Thursday, August 15, 2013

Through the doors and past the guards

Planning to study and ended up watching Pretty Little Liars and now blogging while I listen to all the covers I've missed out on. This has to stop happening. Trials is in less than a month, I'm not even half prepared. Then I see my cousin, doing the same programme I'm doing right now, same intake, just one different subject, and he's studying harder than a final year med school student. I feel so guilty just looking at him.

Last Sunday when I came back to KL, all I couldn't think of is the long long week ahead. And the days felt like forever. 1 hour classes felt like years, but then it's already Thursday again. How I wish I could just fast forward to December when I have all the freedom in the world. I swear, I'll go to somewhere, anywhere, with a bunch of people I'm really comfortable with and have fun like nothing else matters.

The last time I had this was 3 years ago. It was the best feeling ever. EVER. I didn't take any calls, I didn't go on the internet. I basically moved my life to Japan for 2 weeks. I came back as a different person, to a different life and I really wanna do that again. I want a trip where the only people you are in contact with are those you met along the way and the ones you went with. A trip where you don't have to give two craps about what's going on in the world. I know it's really hard to get something like that, but I really wish I'd have the chance to do it again.

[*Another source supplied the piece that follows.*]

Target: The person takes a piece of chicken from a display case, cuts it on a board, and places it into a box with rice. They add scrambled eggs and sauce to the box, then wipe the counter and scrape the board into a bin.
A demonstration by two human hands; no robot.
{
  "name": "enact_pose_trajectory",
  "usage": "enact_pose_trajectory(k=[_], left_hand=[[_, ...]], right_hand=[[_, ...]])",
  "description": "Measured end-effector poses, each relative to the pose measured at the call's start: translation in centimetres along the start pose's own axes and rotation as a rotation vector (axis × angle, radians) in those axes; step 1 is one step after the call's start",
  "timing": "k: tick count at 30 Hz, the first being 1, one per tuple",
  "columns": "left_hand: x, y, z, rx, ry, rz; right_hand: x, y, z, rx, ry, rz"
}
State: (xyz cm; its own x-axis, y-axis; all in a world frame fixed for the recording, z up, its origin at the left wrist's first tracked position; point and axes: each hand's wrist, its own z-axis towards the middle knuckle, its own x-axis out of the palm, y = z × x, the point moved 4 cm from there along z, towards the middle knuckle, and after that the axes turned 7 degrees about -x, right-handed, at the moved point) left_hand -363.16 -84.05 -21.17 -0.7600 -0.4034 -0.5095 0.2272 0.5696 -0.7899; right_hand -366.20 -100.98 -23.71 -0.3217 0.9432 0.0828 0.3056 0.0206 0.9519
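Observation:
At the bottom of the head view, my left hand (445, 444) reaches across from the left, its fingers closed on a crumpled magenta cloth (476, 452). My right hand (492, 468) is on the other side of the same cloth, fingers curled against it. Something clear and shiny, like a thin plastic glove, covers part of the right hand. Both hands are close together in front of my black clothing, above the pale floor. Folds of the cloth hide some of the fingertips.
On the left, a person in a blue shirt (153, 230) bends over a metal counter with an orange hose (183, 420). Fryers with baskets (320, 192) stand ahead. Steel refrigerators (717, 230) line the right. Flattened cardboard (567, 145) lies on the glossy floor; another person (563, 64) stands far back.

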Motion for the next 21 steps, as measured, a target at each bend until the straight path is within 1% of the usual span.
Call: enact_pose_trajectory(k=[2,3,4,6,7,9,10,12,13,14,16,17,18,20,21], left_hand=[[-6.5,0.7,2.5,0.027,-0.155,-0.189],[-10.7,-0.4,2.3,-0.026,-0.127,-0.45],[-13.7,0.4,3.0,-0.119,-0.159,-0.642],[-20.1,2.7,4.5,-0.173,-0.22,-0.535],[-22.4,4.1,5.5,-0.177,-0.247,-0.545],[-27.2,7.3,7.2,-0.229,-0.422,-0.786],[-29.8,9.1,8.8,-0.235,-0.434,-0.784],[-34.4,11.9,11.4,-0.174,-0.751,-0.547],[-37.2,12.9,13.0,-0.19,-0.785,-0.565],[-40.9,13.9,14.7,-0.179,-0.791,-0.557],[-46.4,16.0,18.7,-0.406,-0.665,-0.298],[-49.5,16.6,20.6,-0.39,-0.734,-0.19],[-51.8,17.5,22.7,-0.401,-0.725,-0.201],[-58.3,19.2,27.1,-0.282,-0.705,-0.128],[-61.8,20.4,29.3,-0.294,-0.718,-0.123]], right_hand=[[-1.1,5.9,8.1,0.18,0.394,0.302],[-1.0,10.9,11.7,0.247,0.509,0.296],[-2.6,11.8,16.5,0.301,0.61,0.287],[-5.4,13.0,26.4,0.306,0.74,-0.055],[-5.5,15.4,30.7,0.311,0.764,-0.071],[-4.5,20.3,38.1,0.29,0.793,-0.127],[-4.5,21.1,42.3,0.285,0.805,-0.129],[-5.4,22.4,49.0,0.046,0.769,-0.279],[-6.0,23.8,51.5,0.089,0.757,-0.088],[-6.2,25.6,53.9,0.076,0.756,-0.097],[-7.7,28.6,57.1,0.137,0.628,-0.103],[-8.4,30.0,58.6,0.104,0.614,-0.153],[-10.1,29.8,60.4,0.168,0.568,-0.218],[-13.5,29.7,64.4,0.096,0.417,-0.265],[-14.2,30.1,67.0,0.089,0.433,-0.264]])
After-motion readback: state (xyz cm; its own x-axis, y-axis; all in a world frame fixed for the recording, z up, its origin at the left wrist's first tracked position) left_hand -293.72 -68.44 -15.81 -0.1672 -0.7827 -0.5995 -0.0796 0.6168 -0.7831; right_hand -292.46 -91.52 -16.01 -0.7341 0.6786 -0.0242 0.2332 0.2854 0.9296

Sometimes, you just need a clean break from reality and go live in a fairytale for a little while and be a little more self centered. Forget what the world expects from you and focus on what you want for yourself, genuinely. 



One of my favourite pictures, at my favourite place in the entire world.
Man I miss this castle.
I'd be a janitor there if it means I get to stare at it everyday. I wanna celebrate my 21st birthday there, get married there, bring all my kids there and have them fall in love with it too.

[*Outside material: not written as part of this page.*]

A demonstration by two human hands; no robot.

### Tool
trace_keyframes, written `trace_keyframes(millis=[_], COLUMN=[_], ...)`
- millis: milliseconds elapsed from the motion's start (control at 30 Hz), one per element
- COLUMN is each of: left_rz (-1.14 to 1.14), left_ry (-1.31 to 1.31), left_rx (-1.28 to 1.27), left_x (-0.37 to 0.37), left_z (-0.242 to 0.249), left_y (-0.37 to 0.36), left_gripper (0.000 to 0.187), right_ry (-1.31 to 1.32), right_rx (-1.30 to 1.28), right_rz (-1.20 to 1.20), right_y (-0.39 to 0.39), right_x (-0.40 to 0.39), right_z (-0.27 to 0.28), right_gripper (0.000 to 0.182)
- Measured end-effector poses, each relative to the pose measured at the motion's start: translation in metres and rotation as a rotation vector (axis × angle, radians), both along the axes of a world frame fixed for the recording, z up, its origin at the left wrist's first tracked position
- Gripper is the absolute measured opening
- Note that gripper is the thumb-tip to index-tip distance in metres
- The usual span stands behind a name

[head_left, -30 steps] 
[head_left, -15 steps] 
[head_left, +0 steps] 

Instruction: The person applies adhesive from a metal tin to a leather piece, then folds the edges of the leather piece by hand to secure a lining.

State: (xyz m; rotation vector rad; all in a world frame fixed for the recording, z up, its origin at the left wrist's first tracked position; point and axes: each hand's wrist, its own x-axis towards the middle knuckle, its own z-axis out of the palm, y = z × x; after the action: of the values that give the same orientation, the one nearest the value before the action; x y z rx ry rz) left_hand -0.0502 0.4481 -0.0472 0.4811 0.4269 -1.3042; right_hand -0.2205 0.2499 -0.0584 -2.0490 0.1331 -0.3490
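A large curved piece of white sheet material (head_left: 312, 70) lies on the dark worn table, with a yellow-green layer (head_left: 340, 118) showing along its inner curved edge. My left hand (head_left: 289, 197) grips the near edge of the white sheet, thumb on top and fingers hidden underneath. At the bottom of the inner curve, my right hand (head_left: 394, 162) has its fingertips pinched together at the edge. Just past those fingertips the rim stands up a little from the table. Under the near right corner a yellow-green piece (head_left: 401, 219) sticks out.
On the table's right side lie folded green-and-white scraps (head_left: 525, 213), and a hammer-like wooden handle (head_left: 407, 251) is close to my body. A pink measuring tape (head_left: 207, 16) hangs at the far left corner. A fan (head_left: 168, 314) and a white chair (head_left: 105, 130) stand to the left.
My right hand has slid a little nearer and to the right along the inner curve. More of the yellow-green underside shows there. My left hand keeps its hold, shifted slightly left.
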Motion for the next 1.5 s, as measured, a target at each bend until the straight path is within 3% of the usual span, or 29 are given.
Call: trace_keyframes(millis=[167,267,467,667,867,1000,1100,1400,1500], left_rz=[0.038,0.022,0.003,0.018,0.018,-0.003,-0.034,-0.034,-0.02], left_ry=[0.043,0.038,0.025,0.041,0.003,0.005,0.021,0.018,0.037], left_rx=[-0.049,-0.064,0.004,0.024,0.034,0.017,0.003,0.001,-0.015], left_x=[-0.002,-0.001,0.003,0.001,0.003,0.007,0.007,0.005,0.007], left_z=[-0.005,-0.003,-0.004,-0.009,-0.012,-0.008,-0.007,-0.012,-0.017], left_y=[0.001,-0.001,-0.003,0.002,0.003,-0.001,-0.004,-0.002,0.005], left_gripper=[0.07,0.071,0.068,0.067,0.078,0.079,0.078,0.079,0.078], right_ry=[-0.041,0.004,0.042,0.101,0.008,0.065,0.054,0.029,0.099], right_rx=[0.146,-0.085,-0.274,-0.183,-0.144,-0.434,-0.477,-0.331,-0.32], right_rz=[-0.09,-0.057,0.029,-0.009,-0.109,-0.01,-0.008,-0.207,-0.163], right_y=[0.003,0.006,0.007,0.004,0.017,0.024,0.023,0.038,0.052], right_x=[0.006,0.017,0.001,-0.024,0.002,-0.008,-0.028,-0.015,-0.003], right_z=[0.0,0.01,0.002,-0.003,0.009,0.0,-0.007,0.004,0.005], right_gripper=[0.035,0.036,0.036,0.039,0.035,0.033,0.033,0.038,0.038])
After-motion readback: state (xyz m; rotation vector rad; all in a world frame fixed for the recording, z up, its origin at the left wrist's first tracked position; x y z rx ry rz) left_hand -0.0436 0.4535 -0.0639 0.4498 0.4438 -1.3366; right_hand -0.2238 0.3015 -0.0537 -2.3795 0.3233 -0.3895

Well, enough of day (or night) dreaming. Reality is, I have a really important exam that practically defines my future in 2 months, and I can't afford to let anything go wrong. Come to think of it, it all makes sense. I need to study, to get into some really good university, where I'll meet the love of my life and he'll bring me to Disneyland on my 21st birthday. I get employed with some really impressive pay once I graduate and earn enough money for a wedding in Disneyland and I SHALL LIVE HAPPILY EVER AFTER.

So hence, I need to study. So I can get married in Disneyland. It all makes perfect sense.